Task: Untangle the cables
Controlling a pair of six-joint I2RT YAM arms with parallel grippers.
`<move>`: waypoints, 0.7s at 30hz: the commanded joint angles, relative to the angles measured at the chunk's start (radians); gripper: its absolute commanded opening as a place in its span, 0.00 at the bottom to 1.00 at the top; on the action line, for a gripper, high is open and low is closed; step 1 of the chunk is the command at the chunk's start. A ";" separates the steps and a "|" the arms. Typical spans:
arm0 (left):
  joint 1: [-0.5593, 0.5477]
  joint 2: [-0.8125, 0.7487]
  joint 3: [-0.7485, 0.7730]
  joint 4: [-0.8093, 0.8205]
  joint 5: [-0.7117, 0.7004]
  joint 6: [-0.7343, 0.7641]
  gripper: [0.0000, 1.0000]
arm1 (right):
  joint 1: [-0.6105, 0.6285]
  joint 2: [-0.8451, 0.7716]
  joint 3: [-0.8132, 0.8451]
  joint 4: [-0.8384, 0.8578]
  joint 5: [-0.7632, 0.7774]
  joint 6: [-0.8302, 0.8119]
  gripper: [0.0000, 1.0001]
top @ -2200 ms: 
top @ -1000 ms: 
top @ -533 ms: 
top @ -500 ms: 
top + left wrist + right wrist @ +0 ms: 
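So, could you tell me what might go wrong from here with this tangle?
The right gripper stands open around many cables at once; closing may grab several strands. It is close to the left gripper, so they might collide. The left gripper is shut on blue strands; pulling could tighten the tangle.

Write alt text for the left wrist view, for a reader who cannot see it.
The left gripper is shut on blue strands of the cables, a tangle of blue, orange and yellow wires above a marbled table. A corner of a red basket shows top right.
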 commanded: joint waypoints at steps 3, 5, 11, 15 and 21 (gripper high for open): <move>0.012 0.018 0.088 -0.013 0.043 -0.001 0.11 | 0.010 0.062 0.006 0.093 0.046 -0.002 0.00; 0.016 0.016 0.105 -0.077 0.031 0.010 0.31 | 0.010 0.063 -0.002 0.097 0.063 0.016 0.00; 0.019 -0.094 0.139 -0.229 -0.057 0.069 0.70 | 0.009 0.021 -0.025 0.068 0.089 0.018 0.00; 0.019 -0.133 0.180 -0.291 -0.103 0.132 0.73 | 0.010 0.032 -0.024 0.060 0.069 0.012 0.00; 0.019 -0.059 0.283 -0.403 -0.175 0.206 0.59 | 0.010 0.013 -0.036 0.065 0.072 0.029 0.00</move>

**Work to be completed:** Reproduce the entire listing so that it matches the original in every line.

**Answer:**
Task: Untangle the cables
Controlling a pair of six-joint I2RT YAM arms with parallel grippers.
`<move>`: waypoints, 0.7s at 30hz: the commanded joint angles, relative to the angles measured at the chunk's start (radians); gripper: its absolute commanded opening as a place in its span, 0.00 at the bottom to 1.00 at the top; on the action line, for a gripper, high is open and low is closed; step 1 of the chunk is the command at the chunk's start. A ";" separates the steps and a "|" the arms. Typical spans:
arm0 (left):
  joint 1: [-0.5593, 0.5477]
  joint 2: [-0.8125, 0.7487]
  joint 3: [-0.7485, 0.7730]
  joint 4: [-0.8093, 0.8205]
  joint 5: [-0.7117, 0.7004]
  joint 6: [-0.7343, 0.7641]
  gripper: [0.0000, 1.0000]
arm1 (right):
  joint 1: [-0.6105, 0.6285]
  joint 2: [-0.8451, 0.7716]
  joint 3: [-0.8132, 0.8451]
  joint 4: [-0.8384, 0.8578]
  joint 5: [-0.7632, 0.7774]
  joint 6: [-0.8302, 0.8119]
  gripper: [0.0000, 1.0001]
top @ -2200 ms: 
top @ -1000 ms: 
top @ -533 ms: 
top @ -500 ms: 
top + left wrist + right wrist @ +0 ms: 
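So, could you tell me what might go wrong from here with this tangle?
The right gripper stands open around many cables at once; closing may grab several strands. It is close to the left gripper, so they might collide. The left gripper is shut on blue strands; pulling could tighten the tangle.

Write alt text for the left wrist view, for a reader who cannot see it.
The left gripper is shut on blue strands of the cables, a tangle of blue, orange and yellow wires above a marbled table. A corner of a red basket shows top right.
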 commanded: joint waypoints at steps 3, 5, 11, 15 and 21 (gripper high for open): <move>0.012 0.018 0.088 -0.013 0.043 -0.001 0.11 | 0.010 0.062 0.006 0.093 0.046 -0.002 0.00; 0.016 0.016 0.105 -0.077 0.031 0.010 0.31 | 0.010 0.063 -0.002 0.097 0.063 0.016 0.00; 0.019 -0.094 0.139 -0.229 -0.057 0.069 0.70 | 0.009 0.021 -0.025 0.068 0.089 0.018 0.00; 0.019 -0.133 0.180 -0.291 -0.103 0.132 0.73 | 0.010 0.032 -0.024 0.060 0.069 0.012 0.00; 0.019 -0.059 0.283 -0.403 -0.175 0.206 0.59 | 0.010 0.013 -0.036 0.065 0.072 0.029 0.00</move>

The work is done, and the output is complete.